「お荷物技術」がつかんだ市場

主力商品を変えて持続成長
●日東電工の連結売上高と営業利益
注:2013年度以降は国際会計基準
ニッチトップ製品が業績をけん引
●代表的な製品
液晶パネル向け偏光板(上)とスマホ向け透明導電性フィルム(中)、自動車向け補強材(下)。10月下旬、27カ国・地域の社員が大阪に集まった(左)

 1970~80年代の工業用両面テープ、90年代のハードディスク向け部材と、主力製品を時代に応じて変えてきた日東電工。その多くは、需要を先取りしたニッチ製品だった。近年で象徴的な事例が、グローバルでトップシェアを握るITOフィルムだ。指で触れると電気の流れが変わる性質があり、スマホのタッチ操作を可能にしている。

 いずれもニッチ製品だけに、一つひとつの市場は、最初は大きくない。が、同社の場合、一番乗りで参入し高シェアを確保するため、それぞれの事業の収益力はおのずと高くなる。そんな「ニッチトップ製品」を育てることで、日東電工は1918年の創業以来、1世紀にわたって安定成長を続けてきた。

 ではなぜ、同社はこうしたニッチトップ製品を高頻度で探り当てることができるのか。それは、どこよりも顧客に入り込み、超長期視点で製品開発に臨んでいるからにほかならない。

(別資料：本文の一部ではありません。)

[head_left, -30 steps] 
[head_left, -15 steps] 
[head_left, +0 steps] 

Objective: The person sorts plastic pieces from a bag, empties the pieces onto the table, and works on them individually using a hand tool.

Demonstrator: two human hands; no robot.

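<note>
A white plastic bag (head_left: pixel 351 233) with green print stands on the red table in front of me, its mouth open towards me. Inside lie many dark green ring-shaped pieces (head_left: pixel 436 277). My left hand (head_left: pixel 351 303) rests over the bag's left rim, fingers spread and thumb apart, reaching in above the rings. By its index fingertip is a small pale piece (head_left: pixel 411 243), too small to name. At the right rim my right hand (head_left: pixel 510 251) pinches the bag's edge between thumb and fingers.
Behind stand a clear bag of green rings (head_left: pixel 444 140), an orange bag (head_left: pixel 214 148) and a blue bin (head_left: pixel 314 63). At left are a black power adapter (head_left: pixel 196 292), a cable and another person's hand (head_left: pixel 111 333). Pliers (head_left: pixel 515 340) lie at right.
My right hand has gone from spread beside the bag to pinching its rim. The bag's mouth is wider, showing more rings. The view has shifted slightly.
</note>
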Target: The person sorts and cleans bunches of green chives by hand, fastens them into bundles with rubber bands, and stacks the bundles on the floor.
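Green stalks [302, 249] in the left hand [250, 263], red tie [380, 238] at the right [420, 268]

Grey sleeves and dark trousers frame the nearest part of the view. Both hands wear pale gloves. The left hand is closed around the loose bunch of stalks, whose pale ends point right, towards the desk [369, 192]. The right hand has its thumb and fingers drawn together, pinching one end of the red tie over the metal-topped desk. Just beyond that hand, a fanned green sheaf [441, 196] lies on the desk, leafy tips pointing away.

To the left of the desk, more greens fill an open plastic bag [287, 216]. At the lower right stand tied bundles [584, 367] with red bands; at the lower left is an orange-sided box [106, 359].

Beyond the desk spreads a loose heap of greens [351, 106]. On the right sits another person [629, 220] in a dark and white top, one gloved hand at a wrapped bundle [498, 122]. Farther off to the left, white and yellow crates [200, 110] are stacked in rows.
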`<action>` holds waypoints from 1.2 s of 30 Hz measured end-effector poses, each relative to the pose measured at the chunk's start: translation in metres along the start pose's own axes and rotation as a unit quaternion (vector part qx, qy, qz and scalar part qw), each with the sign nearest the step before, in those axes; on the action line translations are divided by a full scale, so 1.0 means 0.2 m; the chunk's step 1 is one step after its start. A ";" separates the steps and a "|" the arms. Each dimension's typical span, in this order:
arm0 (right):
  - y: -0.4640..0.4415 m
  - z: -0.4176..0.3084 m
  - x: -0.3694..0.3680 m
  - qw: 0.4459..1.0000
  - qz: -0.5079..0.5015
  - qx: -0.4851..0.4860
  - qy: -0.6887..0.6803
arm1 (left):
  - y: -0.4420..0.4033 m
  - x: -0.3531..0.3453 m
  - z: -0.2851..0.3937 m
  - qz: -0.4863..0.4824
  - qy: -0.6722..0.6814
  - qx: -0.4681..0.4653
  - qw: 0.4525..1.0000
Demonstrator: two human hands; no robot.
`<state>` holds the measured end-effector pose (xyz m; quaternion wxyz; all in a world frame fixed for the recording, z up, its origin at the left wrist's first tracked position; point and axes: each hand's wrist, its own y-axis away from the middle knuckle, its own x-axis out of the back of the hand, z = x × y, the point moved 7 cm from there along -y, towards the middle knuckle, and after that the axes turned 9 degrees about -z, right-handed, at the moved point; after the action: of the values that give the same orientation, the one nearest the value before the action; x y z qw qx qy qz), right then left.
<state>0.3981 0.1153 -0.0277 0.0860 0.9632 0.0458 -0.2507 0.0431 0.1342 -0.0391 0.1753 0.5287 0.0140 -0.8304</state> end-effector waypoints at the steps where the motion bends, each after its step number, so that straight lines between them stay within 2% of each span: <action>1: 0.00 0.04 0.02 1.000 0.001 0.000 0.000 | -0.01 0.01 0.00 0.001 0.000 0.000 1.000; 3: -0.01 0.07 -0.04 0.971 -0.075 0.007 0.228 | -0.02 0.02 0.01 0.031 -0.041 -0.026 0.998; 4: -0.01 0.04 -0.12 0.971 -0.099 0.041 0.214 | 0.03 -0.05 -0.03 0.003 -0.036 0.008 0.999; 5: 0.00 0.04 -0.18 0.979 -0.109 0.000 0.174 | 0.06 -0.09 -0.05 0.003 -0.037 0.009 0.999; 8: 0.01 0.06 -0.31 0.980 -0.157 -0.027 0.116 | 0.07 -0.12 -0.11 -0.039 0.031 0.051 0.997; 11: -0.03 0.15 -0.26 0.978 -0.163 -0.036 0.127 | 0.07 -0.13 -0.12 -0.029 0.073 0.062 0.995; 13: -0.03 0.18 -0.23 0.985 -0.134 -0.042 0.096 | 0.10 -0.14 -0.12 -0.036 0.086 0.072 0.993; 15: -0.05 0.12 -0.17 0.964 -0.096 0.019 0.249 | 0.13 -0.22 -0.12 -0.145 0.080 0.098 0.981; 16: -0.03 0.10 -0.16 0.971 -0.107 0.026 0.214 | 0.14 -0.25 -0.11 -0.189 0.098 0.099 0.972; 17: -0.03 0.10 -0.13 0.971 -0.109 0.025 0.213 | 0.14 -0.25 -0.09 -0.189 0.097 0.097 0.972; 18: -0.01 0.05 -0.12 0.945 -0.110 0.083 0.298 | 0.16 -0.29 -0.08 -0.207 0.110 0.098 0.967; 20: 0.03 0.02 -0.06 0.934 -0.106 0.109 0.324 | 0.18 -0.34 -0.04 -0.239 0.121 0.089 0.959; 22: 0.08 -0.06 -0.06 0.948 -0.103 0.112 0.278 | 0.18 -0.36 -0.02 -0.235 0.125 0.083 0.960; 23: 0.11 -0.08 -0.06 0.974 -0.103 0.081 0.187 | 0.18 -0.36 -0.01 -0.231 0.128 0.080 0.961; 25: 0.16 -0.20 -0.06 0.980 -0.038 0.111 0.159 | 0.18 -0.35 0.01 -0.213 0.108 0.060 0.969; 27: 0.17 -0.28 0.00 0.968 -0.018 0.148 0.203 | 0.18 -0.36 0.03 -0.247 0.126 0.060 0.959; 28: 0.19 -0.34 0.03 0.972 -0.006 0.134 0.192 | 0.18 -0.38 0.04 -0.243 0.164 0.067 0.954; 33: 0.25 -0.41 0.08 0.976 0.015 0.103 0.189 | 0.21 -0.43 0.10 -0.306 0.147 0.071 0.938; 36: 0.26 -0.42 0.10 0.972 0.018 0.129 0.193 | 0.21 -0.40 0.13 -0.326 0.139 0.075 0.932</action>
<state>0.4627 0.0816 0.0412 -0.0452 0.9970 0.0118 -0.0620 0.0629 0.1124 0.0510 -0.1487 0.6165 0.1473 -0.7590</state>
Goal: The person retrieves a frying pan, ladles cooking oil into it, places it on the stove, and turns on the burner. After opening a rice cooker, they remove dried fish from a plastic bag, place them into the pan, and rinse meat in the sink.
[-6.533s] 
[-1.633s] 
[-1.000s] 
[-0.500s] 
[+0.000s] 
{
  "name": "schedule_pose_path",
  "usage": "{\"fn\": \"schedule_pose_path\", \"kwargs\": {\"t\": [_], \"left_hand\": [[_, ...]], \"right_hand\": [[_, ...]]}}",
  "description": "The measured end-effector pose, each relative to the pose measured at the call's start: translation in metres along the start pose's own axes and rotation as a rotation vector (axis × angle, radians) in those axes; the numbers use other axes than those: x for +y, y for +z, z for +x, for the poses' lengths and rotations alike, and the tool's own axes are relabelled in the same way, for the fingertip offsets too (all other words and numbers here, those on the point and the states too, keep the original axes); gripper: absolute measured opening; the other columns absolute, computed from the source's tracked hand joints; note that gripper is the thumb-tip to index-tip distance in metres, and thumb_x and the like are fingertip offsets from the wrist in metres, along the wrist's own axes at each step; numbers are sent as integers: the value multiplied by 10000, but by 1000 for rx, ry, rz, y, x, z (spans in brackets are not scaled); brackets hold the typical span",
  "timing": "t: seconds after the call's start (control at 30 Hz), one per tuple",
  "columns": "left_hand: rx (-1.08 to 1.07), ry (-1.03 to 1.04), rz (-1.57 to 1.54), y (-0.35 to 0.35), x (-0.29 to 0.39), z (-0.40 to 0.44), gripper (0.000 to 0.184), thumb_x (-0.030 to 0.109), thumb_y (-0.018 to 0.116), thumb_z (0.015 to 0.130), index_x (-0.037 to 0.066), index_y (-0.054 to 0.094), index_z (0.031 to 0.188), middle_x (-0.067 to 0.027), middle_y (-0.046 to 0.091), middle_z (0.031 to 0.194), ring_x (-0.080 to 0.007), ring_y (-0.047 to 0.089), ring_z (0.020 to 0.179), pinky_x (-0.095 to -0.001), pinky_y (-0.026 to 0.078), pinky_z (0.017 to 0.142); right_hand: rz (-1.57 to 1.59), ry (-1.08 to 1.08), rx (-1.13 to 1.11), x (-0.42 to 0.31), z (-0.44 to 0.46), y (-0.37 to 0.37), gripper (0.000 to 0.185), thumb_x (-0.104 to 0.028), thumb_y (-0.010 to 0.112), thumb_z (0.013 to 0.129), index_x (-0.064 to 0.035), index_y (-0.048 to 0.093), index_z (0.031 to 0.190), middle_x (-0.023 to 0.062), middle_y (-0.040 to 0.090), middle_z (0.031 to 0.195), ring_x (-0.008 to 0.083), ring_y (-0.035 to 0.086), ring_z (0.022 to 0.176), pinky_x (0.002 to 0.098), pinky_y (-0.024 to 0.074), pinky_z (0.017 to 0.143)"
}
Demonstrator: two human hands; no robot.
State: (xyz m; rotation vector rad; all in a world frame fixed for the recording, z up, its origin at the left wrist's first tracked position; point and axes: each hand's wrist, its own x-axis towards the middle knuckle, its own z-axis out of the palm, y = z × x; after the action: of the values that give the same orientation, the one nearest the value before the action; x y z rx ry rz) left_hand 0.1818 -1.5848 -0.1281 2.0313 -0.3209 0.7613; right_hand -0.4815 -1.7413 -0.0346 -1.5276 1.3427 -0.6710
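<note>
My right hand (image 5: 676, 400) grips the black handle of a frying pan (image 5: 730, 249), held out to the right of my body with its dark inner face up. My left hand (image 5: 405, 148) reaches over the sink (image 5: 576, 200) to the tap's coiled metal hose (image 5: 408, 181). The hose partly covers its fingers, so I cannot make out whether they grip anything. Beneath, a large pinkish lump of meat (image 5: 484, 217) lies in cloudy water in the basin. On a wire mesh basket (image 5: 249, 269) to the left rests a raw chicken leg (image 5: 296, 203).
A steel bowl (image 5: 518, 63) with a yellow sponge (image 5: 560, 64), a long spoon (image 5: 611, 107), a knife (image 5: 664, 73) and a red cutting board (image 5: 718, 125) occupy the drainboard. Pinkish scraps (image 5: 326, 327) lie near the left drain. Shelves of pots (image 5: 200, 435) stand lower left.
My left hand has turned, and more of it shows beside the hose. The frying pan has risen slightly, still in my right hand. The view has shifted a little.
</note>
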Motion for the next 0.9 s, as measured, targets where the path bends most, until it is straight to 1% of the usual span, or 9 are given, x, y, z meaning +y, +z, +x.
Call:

 例えば、ITOフィルムに使われている「酸化物を薄く均等にコーティングする技術」は、30年以上前から研究開発が進んでおり、80年代には製品化していた。だが、当時は需要がほとんどなく、「事業はずっと赤字だった」(飯塚幸宏・情報機能材料事業部門長)。

「いつか需要が出てくる」

 それでも代々の担当技術者は「いつかは需要が出てくる」と用途の開拓を続けた。会社側も耐えた。「お客さんのニーズの半歩先にあると思える技術は残す。大きくは投資できないが、苗を枯らすようなことはしない」(山下潤・経営戦略統括部長)のが原則だからだ。

 ITOフィルムはカラオケの端末などに細々と使われてきたが、当初はまさにニッチ市場。それが2000年代に入り、スマホの登場により風向きが一変した。競合に先駆け、いち早くITOフィルムを液晶パネルメーカーに提供し、市場を席巻することになる。